Obsessive-Compulsive Disorder (OCD) is a chronic condition which compels an individual suffering from it to do things repeatedly which is classified as compulsions while another person with OCD could have obsessive disturbing thoughts that run through their minds. It is a long-lasting disorder that is common in people and usually detected in persons at a young age. This chapter will delve deeper on what this disorder is all about.
Some experts say that OCD could be genetic and inherited; others believe that it is a trauma based disorder which gets triggered off by a highly stressful or traumatic experience. And there are those who say that both are true.
Either way, the truth of the matter is these obsessive thoughts and or compulsive behaviors have a great likelihood of interrupting the lives of patients who have been diagnosed with it and most especially those who have been left unchecked and undiagnosed. A patient may display symptoms of both obsessive and compulsive behaviors or they may display symptoms of only one or the other.
An individual with OCD may show more telling signs when they obsess about cleanliness and hygiene. What, to others, are natural and normal things required of them to do to go about their day, an OCD patient may find repulsive and repugnant. For some patients the mere thought of opening a door appalls them to their core that they would wait until someone else came along to do it. The fear of catching or get infected by a virus to them is a deep seated fear which they cannot help and some would try to find ways to cope with their OCD in their own ways – ways that are somehow strange to those around them.
Patients of OCD have been known to wash their hands repeatedly or compulsively use hand sanitizers which they carry around with them at all times, everywhere. Others have been observed to wear gloves and a face mask for fear of getting infected with germs, perhaps by people they may come in close contact or from the environment in which they need to move about. They are afraid to touch things or people with their bare hands and all of that can become quite overwhelming for them as it becomes frustrating for those around them.
Some need perfect symmetry in everything around them that they go around fixing things that they feel are off kilter, out of place or balance, tilted or crooked. There are patients who would line up their clothes in their dressers according the shades and hues of the textile. In others, the disorder is exhibited in the patient as unwanted thoughts, disturbing yet fleeting images of doing or causing harm on themselves or someone else. Others would feel compelled to count repeatedly, then there are those who would check, recheck and go back to check that they have locked all their windows and doors.
Those with ritualistic behaviors find no pleasure in the actions they carry out but in their minds these are necessary things to do in order to get their world in order. They find fleeting relief in the comforting, assuring, ritualistic actions they carry out. People who have a hard time controlling their train of thought is asymptomatic of the behavioral disorder.
There are those who display the disorder as motor tics through vocal tics like throat clearing, snort, grunts, sniffing, coughing. These are sudden, jerky movements, eye blinking or fast eye movements, they repeatedly shrug their shoulders, grimace, shake or nod their heads.
People with OCD, whether they know it or not, may attempt “to cure” themselves by not getting into situations which they recognize as triggers. Others use drugs to calm themselves and then there are those who resort to the bottle. Almost all adults with OCD recognize the fact that the things they do don’t make sense. In children it would usually be the parents or the child’s teachers, who would recognize the manifestation of symptoms of disorder in the child.
OCD can prevent a person from functioning normally in the world, so it is very important recognize not only the symptoms but also when to get help and see a specialist. OCD can rob someone of the quality of life many of us take for granted. There are available tests to determine if a person has OCD. There is available medication, and therapy which a person or a family member can look into to get help from experts.

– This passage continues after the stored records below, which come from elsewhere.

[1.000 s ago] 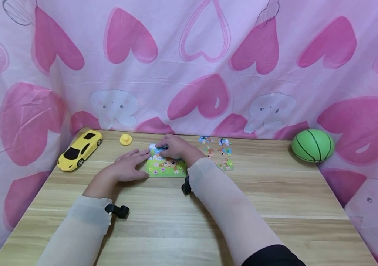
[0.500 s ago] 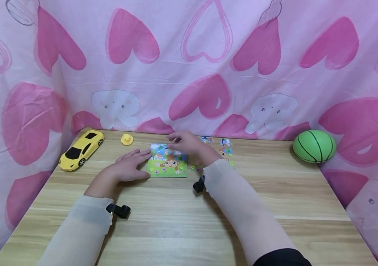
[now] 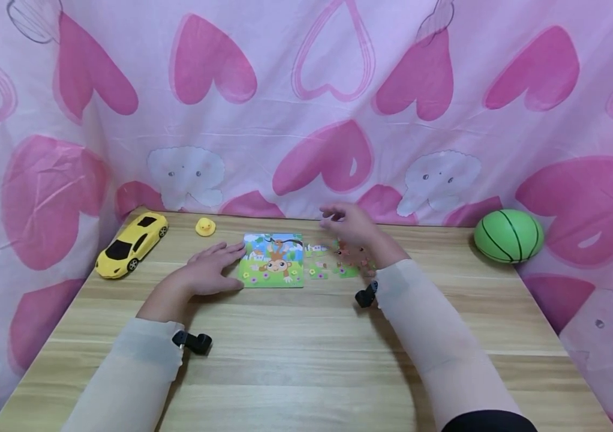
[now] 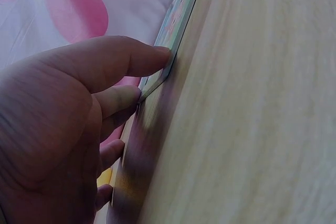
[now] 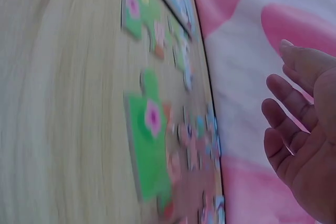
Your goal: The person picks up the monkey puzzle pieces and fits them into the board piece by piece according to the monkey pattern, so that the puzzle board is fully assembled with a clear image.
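Observation:
A jigsaw puzzle board (image 3: 270, 277) with a cartoon monkey picture lies flat near the middle of the table. My left hand (image 3: 212, 270) rests at its left side, the thumb touching the near left corner and a fingertip against the edge; the fingers are fairly straight. In the left wrist view, the thumb and index fingertip meet the corner of the board (image 4: 176, 35). My right hand (image 3: 354, 228) hovers above loose jigsaw pieces (image 3: 346, 272) right of the board, its fingers loosely bent around nothing. A green piece with a pink flower (image 5: 143, 150) shows large in the right wrist view.
A yellow toy car (image 3: 132, 245) and a small yellow rubber duck (image 3: 206, 227) stand at the back left. At the back right sits a green ball with black lines (image 3: 508, 236). A pink heart-patterned curtain (image 3: 322, 156) hangs along the table's back edge.
My right hand has lifted off the upper part of the puzzle board and moved right, over the loose pieces. The board now shows fully. My left hand has stayed at the board's edge.

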The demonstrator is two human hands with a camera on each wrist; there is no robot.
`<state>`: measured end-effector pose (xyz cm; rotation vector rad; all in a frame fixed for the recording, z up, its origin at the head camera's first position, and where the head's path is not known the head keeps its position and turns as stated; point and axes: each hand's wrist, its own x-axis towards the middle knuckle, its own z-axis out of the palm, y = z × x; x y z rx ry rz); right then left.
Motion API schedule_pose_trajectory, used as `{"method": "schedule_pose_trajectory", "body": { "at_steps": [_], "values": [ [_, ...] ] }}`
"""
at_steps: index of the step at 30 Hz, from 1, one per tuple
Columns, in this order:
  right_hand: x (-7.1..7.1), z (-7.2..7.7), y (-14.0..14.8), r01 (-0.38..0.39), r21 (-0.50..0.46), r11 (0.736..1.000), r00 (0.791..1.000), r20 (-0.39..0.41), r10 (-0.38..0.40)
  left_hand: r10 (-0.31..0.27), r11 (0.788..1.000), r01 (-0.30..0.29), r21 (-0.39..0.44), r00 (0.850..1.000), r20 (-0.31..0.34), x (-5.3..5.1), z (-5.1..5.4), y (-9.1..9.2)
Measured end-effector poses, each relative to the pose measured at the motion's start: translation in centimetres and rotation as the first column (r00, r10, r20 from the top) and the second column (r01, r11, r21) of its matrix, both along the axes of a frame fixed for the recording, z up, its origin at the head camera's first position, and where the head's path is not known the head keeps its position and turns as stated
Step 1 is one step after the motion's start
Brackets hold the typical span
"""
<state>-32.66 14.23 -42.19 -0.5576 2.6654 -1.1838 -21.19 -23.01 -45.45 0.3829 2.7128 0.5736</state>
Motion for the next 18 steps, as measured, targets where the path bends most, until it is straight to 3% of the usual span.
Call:
{"method": "schedule_pose_trajectory", "body": {
  "at_steps": [8,18],
  "values": [
    [-0.7,-0.8,2.3,0.089,-0.001,0.996,0.994,0.062,-0.089,-0.003,1.000,0.003,0.008,1.000,0.001,0.0,0.0,0.0],
    [-2.1,-2.4,3.2,0.169,0.034,0.985,0.976,0.132,-0.172,-0.002,1.000,0.002,0.015,1.000,0.005,0.0,-0.2,-0.1]
  ]
}}
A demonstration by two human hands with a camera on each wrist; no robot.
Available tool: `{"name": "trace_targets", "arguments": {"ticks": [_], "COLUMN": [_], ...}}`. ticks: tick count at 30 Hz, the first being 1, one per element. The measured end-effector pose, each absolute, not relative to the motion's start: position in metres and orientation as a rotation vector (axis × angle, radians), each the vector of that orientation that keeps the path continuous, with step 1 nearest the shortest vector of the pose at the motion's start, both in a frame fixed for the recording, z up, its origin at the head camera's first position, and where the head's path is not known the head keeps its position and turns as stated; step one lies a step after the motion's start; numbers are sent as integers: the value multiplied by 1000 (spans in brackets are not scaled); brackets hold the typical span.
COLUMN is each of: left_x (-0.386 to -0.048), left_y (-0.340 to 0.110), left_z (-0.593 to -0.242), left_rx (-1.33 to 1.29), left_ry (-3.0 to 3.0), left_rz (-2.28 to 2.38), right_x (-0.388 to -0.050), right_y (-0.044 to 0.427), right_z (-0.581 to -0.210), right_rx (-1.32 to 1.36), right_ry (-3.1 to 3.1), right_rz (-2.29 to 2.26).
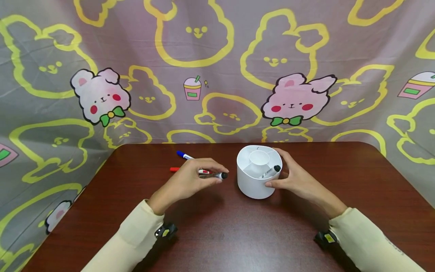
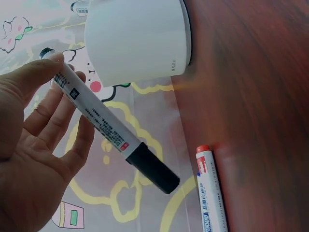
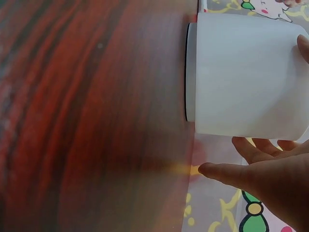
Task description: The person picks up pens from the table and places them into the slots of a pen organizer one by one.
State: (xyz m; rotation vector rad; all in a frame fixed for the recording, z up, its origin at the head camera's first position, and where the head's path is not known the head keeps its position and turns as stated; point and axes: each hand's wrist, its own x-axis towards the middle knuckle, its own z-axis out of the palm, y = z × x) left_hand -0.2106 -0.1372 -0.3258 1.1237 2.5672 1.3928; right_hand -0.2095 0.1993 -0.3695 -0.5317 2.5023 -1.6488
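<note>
My left hand (image 1: 190, 179) pinches a white marker with a black cap (image 2: 104, 116) near its uncapped-looking end between thumb and fingers, left of the white round organizer (image 1: 255, 187). The marker hangs slanted, its black cap pointing down and away from the palm in the left wrist view. My right hand (image 1: 299, 179) holds the organizer's right side, thumb at the front and fingers round the back. Inside the organizer, a marker with a dark cap (image 1: 269, 172) leans against the right rim. In the right wrist view the organizer's wall (image 3: 246, 77) lies beside my fingers.
Behind my left hand, a blue-capped marker (image 1: 184, 155) and a red-capped marker (image 1: 175, 169) lie on the brown table (image 1: 217, 241). A patterned curtain (image 1: 217, 75) hangs along the table's far edge.
</note>
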Motion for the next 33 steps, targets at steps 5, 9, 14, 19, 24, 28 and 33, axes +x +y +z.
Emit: {"name": "trace_targets", "arguments": {"ticks": [5,9,14,19,24,28,33], "left_x": [-208,-207,-207,-206,-204,-204,-202], "left_y": [-135,-132,-127,-123,-120,-116,-108], "left_z": [-320,-315,-309,-305,-301,-299,-291], "left_rx": [1224,1280,1346,1402,1439,1477,1549], "left_ry": [2575,2567,2551,2545,2562,2562,2546], "left_rz": [1392,1407,1431,1445,1457,1498,1623], "right_x": [-209,-209,-208,-211,-213,-212,-212], "right_y": [199,199,198,197,197,198,198], "right_z": [-369,-370,-370,-369,-368,-368,-368], "right_rx": [-537,-538,-485,-493,-527,-535,-524], "right_ry": [2495,2503,2606,2580,2501,2488,2491], "right_rz": [-1655,-1655,-1588,-1608,-1654,-1663,-1653]}}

We are all individuals with varied ways of dealing with everyday routine. There are many and varied reasons for an individual with OCD to get set off. It could be a big role change, like a promotion or having a baby. There is also a possibility of a serotonin imbalance in an individual which could be the culprit of OCD.
The meticulous personality of person who likes things in a certain order could seem like a good thing at first but could easily lead to OCD if not taken in to check. The things a person with OCD is compelled may seem mad to others and other people in the family may start to have upset days when they are directly involved with the OCD.
There are other conditions which mimic the symptoms of OCD such as the following:
- Tourette syndrome is where the patient has an uncontrollable urge to shout out expletives or make seemingly rude noises in the middle of a conversation or just out of the blue.
- When a person is distressed about they look or a condition called body dysmorphic disorder a person becomes convinced of something off in their looks and obsess about their appearance, always finding some sort of fault with the way they look.
- A compulsion to pull out one’s hair or eyebrows is a condition Trichotillomania is another condition which mimics the symptoms of OCD.
- Hypochondria is when a patient is in constant fear about being infected by a disease or virus stemming from an experience perhaps they may have experienced in their lifetime.
- A form of autism called Asperger’s syndrome is another condition whose symptoms of needing to do the same things over and over again becomes a compulsion.
- Depression and anxiety and a handful of other mental related health issues can also be part of, accompanied by, or the start of OCD.